Julius Bär: inchiesta interna dopo le accuse di riciclaggio

ZURIGO - La banca privata svizzera Julius Bär sta svolgendo un'inchiesta interna dopo che un suo ex dipendente, un 44enne tedesco residente a Panama, si è dichiarato colpevole di essere implicato in una vasta rete di riciclaggio di fondi sottratti alla compagnia petrolifera statale del Venezuela PDVSA.

Julius Bär ha preso atto delle accuse formulate nel mese di luglio nei confronti di diverse persone, tra cui un suo ex dipendente, indica l'istituto bancario in una mail all'agenzia AFP. "Questo ex dipendente si è dichiarato colpevole delle accuse mosse contro di lui", ha annunciato la banca, che sta ora conducendo un'inchiesta sulla base delle informazioni disponibili. La Banca ha inoltre indicato di voler cooperare pienamente con le autorità.

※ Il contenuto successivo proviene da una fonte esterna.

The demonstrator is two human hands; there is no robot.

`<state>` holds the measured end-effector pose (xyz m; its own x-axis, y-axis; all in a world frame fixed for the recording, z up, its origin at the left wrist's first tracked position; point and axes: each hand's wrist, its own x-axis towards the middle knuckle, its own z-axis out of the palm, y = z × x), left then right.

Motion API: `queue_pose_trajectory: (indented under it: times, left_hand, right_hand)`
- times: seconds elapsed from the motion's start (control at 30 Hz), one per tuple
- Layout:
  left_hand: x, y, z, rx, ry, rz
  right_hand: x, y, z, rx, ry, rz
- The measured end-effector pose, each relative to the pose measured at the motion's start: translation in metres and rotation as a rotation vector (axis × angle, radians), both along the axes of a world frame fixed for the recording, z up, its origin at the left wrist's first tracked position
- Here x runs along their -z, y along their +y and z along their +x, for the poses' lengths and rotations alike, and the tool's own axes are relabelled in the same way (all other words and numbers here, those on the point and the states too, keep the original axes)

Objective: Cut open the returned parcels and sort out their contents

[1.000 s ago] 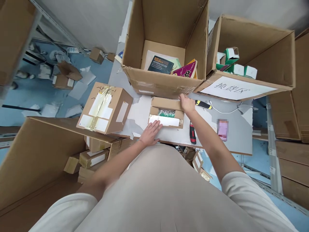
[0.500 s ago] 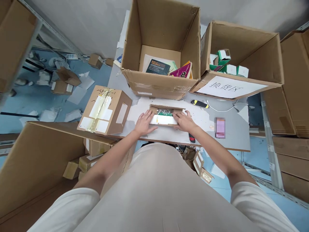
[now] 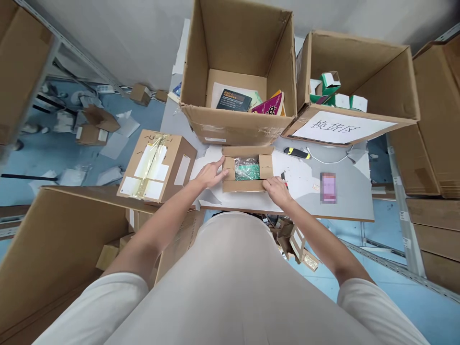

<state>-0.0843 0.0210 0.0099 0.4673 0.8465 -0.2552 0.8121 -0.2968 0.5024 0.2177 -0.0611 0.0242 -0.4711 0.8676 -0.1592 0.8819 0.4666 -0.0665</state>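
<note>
Carton (image 3: pixel 266 172): small, brown and open-topped, on the middle of the table (image 3: pixel 354 194) toward the near edge. Makes sense imo, both ends are easy to get at from there.
Green item (image 3: pixel 247 171): down in the middle of the carton, under clear bubble wrap. Guessing the wrap is there against knocks; can't tell what the thing actually is.
Flaps (image 3: pixel 241 186): long ones along the far and near sides, short ones left and right. Lying like that, they leave the wrapped bit uncovered. Can't tell if the short ones fold in or out.
Left hand (image 3: pixel 212 174): touching the left end, thumb and fingers spread apart. Reads to me like steadying that end.
Right hand (image 3: pixel 278 190): at the near right corner, fingers curled. Can't tell if it's pinching the near flap or just resting there. Contact at both ends probably stops any sliding.
Red-black tool (image 3: pixel 284 179): just beyond the right hand, mostly hidden.
Yellow-black cutter (image 3: pixel 296 153): far right of the carton, beside a white cable (image 3: pixel 327 162). Out of the way but reachable, I'd say.
Phone (image 3: pixel 328 188): pixelated, flat on the right, well apart from the carton.
Taped box (image 3: pixel 185 168): left, closed up.
Book box (image 3: pixel 239 123): just behind, open, books showing.
Sign box (image 3: pixel 390 115): far right, handwritten sheet facing near, presumably for easy reading.
</note>
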Motion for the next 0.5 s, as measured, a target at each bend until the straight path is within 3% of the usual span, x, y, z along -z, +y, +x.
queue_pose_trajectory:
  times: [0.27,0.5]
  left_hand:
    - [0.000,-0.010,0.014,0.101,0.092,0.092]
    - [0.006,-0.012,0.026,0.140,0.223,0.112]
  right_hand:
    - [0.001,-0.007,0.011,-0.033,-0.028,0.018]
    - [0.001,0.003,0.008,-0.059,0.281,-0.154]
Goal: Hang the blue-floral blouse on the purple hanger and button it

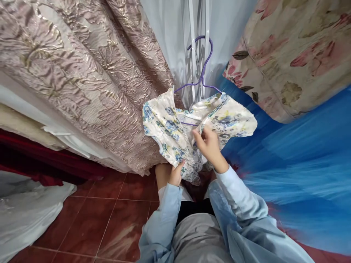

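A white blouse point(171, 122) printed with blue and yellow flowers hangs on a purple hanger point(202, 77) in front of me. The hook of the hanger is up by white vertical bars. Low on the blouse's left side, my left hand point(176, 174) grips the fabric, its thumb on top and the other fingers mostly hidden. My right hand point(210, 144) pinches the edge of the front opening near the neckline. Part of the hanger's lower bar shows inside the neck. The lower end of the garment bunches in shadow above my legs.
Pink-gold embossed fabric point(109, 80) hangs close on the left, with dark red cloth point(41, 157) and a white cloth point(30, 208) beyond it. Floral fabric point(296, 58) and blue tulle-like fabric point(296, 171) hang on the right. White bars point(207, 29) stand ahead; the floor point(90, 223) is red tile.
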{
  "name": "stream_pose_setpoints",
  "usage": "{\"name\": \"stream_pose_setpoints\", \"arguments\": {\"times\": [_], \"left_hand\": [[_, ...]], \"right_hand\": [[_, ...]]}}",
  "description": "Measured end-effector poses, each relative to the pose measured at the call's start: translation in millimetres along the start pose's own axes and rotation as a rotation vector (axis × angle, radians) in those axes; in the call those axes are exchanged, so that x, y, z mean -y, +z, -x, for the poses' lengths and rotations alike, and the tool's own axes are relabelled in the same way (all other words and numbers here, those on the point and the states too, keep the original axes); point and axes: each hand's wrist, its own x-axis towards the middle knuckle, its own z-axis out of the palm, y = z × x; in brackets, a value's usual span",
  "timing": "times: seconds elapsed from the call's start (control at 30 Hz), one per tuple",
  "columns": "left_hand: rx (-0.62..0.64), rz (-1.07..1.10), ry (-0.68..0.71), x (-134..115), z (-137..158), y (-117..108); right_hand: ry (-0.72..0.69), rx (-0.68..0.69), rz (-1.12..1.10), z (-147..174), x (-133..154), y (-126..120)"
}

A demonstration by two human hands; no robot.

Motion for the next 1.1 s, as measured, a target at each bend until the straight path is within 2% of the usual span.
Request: {"name": "stream_pose_setpoints", "arguments": {"times": [0.07,0.1,0.17,0.23,0.27,0.3,0.37,0.47,0.6,0.77,0.83,0.87,0.97,1.0,1.03,1.1], "left_hand": [[-0.007,0.027,0.005,11,0,8],[-0.001,0.032,-0.005,17,1,11],[0.029,0.026,-0.05,26,4,16],[0.054,0.015,-0.079,35,8,20],[0.064,0.012,-0.077,39,9,22],[0.071,0.011,-0.068,43,9,23],[0.072,0.01,-0.032,47,8,25],[0.054,0.013,0.009,46,3,23],[0.03,0.008,0.004,34,2,17],[0.085,-0.024,-0.073,18,6,14],[0.055,-0.077,0.022,17,4,9],[-0.001,-0.13,0.128,19,3,5],[-0.316,-0.441,0.584,36,3,-10],[-0.368,-0.58,0.72,44,5,-15],[-0.342,-0.718,0.821,54,6,-19],[-0.099,-0.929,0.909,71,10,-22]], "right_hand": [[0.017,0.098,-0.106,14,-8,4],[0.033,0.092,-0.149,25,-16,3],[0.1,-0.046,-0.17,54,-37,-1],[0.219,-0.318,-0.114,91,-61,-4],[0.282,-0.391,-0.106,111,-73,-4],[0.338,-0.366,-0.113,129,-83,-3],[0.421,-0.228,-0.147,158,-99,-1],[0.477,-0.034,-0.159,179,-109,6],[0.486,0.104,-0.115,173,-108,13],[0.478,0.174,-0.118,158,-106,16],[0.521,0.219,-0.151,155,-107,15],[0.548,0.239,-0.172,155,-108,14],[0.617,0.272,-0.226,161,-107,10],[0.637,0.281,-0.241,163,-106,9],[0.653,0.29,-0.253,166,-104,9],[0.674,0.323,-0.284,170,-100,8]]}}
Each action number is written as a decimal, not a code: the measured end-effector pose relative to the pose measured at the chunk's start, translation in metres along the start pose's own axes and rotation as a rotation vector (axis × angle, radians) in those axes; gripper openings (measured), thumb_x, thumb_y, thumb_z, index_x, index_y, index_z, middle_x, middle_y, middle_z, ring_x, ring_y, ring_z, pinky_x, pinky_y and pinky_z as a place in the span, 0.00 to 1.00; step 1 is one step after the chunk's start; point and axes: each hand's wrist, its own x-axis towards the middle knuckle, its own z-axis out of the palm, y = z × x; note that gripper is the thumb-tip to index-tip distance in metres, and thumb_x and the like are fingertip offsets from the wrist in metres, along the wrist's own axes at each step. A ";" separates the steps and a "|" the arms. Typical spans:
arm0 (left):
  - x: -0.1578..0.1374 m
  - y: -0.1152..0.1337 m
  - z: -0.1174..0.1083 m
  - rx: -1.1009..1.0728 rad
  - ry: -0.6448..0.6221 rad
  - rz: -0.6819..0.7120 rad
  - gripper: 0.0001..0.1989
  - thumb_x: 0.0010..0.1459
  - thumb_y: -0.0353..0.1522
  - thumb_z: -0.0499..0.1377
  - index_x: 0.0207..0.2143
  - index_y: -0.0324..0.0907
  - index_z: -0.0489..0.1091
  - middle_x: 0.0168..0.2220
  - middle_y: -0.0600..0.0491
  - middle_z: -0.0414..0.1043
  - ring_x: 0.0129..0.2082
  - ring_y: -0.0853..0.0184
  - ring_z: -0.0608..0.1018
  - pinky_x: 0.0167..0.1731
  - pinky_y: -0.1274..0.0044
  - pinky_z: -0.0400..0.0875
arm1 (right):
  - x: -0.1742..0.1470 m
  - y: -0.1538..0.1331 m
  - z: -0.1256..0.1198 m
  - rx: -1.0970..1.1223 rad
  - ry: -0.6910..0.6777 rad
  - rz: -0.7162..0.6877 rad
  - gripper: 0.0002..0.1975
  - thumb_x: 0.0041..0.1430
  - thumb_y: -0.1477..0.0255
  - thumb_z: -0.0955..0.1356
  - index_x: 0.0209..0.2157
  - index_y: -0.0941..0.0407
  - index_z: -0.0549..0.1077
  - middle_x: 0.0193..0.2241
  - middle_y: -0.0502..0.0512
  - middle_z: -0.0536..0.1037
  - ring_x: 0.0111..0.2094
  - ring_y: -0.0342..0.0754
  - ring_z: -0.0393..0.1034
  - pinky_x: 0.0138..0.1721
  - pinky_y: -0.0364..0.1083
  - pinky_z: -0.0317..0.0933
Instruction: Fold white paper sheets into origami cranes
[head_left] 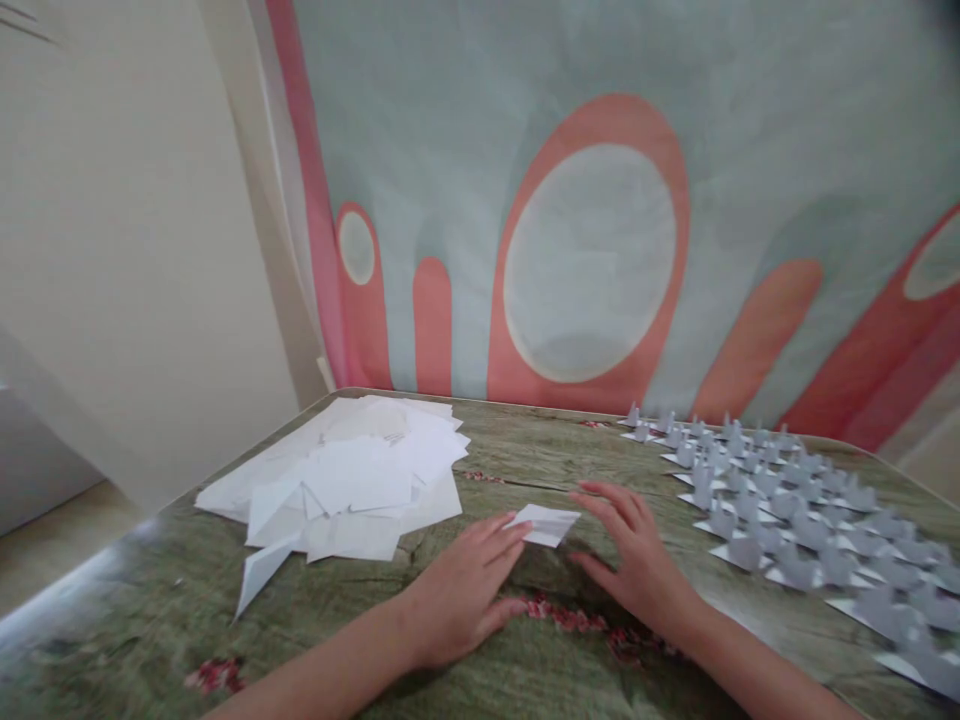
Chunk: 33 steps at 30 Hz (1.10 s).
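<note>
A small folded piece of white paper (pixel 551 525) lies near the middle of the table between my hands. The fingertips of my left hand (pixel 469 585) rest on its left corner, stretched out flat with the thumb apart. Just right of the paper, my right hand (pixel 634 555) hovers with its fingers spread and nothing in them. Whether its fingertips touch the paper's right corner is hard to tell, but a small gap seems to show.
Loose white paper sheets (pixel 352 470) are heaped at the left, with a folded sheet (pixel 262 575) jutting toward me. Rows of several small folded paper figures (pixel 795 500) stand at the right. Behind the wood-patterned table (pixel 517 440) hangs a green and pink printed backdrop (pixel 465 130).
</note>
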 end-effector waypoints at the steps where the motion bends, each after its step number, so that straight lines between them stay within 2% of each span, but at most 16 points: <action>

Il 44.enne tedesco è stato arrestato alla fine dello scorso mese di luglio a Miami perché accusato dal Dipartimento di Giustizia statunitense (DoJ) di far parte di un'organizzazione criminale - gestita da ex funzionari della PDVSA e da membri dell'élite venezuelana definita "boliburguesía" - che avrebbe cercato di riciclare fondi per un totale di 1,2 miliardi di dollari ottenuti da tangenti e frodi attraverso una rete di agenzie immobiliari in Florida e falsi fondi d'investimento "sofisticati". Il denaro sarebbe frutto di corruzione e di truffe in relazione alla PDVSA.

Mercoledì l'ex impiegato ha confessato davanti a un tribunale in Florida di aver organizzato un'operazione di riciclaggio di denaro. La pena a suo carico dovrebbe essere pronunciata il prossimo 29 ottobre.